Recent project approvals just outside the Tahoe Basin have heightened public scrutiny of the region’s transportation shortcomings. During peak times, roadways are clogged, parking areas are full, there’s a shortage of places to charge electric vehicles, and transit service is limited.

And that’s not the whole of it. Population growth in Reno, Sacramento, and the Bay Area means tens of thousands more people will be traveling to our region to enjoy the lake and mountains on any given day in years to come. Finding ways to better handle this visitation is a reality that needs to be addressed.

As these metro areas grow, we cannot simply build a wall to keep people out or build bigger roads to accommodate more traffic. We need a mix of solutions: targeted road and parking projects, transit services and transit priority lanes, bike and pedestrian routes, better technology, and creative strategies to manage traffic volumes. We need to make it easier and more rewarding for people to get to, from, and around the Tahoe Basin without having to get in a car at all.

The biggest question is how to pay for these improvements. November election results on transportation funding measures give us a better sense of what the public is willing to support.

All around California, voters both supported and rejected sales tax and bond measures to pay for transportation projects. In the Bay Area, voters overwhelmingly passed ballot measures to raise billions of dollars in funding for roads, trails, affordable housing, and transit where they live and work.

Nationwide, voters passed 34 of 49 local and statewide ballot measures for transit funding, measures that will raise nearly $200 billion for their home districts. This was the largest number of ballot measures and the largest collective amounts for transit funding in an election in the country’s history, according to the American Public Transportation Association.

More counties are working on their own sales taxes and other measures to pay for transportation. That’s because state and federal fuel taxes are not raising enough money to pay for the transportation repairs and upgrades communities want and need.

With limited exceptions, funding successes in our visitors’ metropolitan home districts were not matched here at Lake Tahoe this election. Yet we know there is widespread support for building bike and pedestrian trails that serve our communities by linking neighborhoods and tourist lodging to schools, jobs, shopping centers, and recreation areas. Tahoe has made tremendous progress on this front, building 150 miles of bike and pedestrian routes over the last 20 years.
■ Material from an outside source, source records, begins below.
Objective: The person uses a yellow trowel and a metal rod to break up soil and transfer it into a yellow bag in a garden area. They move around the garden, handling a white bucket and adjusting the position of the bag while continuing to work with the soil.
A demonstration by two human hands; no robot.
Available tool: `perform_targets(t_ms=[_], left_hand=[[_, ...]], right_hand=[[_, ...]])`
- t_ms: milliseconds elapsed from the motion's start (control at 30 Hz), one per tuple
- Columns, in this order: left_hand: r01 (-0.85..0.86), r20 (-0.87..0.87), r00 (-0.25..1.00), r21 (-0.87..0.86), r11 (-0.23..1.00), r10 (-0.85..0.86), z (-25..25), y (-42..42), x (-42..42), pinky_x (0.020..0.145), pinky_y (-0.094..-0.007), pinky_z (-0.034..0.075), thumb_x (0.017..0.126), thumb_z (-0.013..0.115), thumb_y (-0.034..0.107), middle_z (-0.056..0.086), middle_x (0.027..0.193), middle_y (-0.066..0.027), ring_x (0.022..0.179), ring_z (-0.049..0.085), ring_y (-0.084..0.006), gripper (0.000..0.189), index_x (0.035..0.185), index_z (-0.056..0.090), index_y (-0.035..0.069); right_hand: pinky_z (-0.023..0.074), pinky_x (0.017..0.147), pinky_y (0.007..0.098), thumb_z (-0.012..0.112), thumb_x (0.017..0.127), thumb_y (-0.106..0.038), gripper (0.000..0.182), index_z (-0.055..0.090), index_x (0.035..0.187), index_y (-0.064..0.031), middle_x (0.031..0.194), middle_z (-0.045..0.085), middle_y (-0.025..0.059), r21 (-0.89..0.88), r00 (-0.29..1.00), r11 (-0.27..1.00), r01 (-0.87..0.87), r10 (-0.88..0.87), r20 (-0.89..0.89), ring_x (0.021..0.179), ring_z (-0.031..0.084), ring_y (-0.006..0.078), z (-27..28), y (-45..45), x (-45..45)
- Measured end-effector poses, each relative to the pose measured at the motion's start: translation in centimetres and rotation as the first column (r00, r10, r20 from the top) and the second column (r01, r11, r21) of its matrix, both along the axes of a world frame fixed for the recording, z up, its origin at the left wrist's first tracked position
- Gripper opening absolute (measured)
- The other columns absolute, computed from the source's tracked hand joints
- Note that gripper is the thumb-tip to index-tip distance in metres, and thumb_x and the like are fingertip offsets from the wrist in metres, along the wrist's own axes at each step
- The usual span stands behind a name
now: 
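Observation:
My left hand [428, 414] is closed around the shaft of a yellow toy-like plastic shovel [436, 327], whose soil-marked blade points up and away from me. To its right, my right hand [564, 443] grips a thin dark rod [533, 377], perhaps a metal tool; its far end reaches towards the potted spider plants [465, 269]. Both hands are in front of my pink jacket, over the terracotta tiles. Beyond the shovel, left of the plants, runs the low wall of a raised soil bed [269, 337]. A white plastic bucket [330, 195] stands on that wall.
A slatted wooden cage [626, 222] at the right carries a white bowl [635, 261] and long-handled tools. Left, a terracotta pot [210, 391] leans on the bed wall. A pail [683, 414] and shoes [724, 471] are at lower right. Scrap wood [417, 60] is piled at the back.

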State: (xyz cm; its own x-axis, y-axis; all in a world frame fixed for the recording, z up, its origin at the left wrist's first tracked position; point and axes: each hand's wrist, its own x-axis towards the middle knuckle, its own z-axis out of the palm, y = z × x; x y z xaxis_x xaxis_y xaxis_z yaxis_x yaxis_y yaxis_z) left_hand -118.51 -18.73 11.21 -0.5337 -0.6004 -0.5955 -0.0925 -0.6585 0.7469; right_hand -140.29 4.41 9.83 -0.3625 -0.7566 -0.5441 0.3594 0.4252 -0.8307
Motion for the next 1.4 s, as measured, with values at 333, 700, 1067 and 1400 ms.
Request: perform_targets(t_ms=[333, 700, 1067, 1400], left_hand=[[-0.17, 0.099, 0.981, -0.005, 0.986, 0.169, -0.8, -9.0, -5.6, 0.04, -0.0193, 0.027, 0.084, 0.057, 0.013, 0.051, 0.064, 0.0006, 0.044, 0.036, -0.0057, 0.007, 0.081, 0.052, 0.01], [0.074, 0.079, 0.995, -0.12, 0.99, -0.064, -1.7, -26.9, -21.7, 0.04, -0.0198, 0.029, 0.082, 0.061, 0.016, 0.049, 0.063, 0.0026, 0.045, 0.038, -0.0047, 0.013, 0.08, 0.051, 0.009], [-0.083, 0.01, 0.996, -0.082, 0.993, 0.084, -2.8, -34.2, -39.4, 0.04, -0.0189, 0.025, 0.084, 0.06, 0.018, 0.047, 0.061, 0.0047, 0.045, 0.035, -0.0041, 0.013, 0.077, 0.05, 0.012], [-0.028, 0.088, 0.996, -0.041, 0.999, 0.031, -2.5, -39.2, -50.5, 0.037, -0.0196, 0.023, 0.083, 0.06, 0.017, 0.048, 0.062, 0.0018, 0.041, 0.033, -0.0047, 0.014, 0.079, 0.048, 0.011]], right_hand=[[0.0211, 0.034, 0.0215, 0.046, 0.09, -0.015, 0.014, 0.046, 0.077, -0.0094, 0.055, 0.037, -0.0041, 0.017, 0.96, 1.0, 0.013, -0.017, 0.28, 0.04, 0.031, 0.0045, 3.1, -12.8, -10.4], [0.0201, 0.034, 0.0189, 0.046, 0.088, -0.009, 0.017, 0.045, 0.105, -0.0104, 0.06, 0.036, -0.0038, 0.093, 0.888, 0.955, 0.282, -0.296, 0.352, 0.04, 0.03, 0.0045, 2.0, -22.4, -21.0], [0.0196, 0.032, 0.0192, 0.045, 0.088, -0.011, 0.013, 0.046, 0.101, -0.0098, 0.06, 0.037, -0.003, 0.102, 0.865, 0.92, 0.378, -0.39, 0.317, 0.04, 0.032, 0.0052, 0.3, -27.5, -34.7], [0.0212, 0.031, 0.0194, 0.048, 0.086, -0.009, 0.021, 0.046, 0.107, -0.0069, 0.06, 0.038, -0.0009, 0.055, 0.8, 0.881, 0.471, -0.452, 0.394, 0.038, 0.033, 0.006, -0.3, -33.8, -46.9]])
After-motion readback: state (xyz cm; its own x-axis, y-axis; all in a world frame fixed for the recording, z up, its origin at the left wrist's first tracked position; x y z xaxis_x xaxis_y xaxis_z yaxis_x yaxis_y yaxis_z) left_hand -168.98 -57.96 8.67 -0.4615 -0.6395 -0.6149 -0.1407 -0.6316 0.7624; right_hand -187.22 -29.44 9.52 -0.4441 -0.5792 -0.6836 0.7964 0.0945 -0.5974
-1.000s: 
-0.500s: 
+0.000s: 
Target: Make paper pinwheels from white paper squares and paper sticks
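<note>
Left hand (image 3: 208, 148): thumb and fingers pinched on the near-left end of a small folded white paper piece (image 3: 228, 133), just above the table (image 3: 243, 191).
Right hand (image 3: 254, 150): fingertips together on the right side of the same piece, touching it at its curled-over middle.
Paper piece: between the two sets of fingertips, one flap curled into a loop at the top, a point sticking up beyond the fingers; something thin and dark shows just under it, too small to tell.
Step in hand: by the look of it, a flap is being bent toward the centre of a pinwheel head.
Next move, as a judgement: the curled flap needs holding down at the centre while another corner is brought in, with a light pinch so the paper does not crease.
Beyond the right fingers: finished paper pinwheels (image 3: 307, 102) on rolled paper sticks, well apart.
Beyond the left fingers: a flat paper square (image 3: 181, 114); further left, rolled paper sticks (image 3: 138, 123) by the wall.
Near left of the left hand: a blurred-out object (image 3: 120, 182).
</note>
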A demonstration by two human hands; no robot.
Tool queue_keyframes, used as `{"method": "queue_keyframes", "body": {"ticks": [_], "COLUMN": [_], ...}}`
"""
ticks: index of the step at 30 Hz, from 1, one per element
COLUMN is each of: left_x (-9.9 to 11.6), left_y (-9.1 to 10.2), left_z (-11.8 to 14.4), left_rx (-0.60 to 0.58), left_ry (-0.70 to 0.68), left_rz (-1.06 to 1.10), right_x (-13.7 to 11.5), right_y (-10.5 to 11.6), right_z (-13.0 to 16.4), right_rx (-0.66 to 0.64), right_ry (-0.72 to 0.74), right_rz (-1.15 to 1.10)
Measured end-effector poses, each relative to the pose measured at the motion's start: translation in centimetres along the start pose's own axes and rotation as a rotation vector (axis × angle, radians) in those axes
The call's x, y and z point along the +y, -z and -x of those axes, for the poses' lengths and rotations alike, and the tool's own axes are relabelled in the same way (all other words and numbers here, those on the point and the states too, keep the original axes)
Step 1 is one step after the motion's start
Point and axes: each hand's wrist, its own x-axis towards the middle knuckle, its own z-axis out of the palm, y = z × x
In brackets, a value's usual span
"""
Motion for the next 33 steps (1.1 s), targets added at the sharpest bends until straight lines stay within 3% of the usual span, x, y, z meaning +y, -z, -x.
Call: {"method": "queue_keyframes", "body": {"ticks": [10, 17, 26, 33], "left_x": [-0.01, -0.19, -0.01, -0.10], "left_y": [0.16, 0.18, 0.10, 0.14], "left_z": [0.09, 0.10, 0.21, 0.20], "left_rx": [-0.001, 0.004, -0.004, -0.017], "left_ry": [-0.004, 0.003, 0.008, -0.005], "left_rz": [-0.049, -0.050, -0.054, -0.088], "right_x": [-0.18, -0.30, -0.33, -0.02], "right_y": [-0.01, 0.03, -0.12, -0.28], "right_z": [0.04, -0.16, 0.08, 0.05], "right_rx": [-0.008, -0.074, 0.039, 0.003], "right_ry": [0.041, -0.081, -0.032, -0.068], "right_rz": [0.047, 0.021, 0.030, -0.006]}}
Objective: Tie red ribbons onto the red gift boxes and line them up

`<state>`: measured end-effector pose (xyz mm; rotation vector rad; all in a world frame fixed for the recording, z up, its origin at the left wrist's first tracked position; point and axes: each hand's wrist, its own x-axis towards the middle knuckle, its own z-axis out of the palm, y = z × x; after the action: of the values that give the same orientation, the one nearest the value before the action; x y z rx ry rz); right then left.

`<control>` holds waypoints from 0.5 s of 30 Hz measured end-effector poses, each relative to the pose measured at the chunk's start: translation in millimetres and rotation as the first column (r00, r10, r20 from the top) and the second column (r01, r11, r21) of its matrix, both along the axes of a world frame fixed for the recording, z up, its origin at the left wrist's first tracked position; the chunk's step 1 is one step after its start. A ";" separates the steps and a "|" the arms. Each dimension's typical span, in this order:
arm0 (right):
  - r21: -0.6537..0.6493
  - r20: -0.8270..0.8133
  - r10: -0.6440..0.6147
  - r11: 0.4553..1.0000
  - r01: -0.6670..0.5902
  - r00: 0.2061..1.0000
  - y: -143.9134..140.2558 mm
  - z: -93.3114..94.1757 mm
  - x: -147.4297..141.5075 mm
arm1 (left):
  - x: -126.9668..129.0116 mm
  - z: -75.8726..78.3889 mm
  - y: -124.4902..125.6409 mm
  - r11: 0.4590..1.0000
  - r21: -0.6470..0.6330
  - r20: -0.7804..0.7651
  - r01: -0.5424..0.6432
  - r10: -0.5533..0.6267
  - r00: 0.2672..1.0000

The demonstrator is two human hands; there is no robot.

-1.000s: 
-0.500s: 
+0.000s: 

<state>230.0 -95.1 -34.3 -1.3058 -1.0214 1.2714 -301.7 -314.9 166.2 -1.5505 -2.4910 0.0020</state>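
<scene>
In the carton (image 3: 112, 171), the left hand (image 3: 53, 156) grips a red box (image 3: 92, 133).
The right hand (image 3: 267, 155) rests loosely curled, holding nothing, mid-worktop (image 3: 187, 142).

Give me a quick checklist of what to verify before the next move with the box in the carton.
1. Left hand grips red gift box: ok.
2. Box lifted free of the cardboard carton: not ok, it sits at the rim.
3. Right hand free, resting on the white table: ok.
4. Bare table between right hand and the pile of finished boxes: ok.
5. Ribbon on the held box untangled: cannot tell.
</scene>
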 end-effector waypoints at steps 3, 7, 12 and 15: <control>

But the bigger game changers for the transportation system will require much more. We know many residents and visitors want more transit routes and more frequent service. When providers offer free and more frequent service, people use it.

Transportation projects are one of the best ways to achieve our many goals for Tahoe. They can enhance recreation opportunities, revitalize communities, reduce stormwater pollution, and get people out of cars to reduce emissions. Going forward, the hard question is how we’ll pay for these transportation improvements.

Recent changes to federal transportation laws recognize the heavy visitation to Lake Tahoe and we expect to see more federal funding. This new funding will help, but it will not be enough. We must have a broad discussion on this important question, involving all our partners and communities in the Tahoe Basin. TRPA is reaching out to partners in neighboring metro areas to involve them as well.

What transportation costs should be paid by residents, businesses, second-home owners, or the millions of people who drive up to Lake Tahoe? What share should be paid by gasoline taxes, sales taxes, or other innovative funding measures? The answers to these questions are not yet clear at Tahoe. But the discussion is necessary and the need is urgent. As with all success at Tahoe, like that of the 2012 Regional Plan, by working together and bringing forward our best ideas, we can find solutions. And our communities and our lake will be all the healthier for it.

Joanne S. Marchetta is executive director of the Tahoe Regional Planning Agency.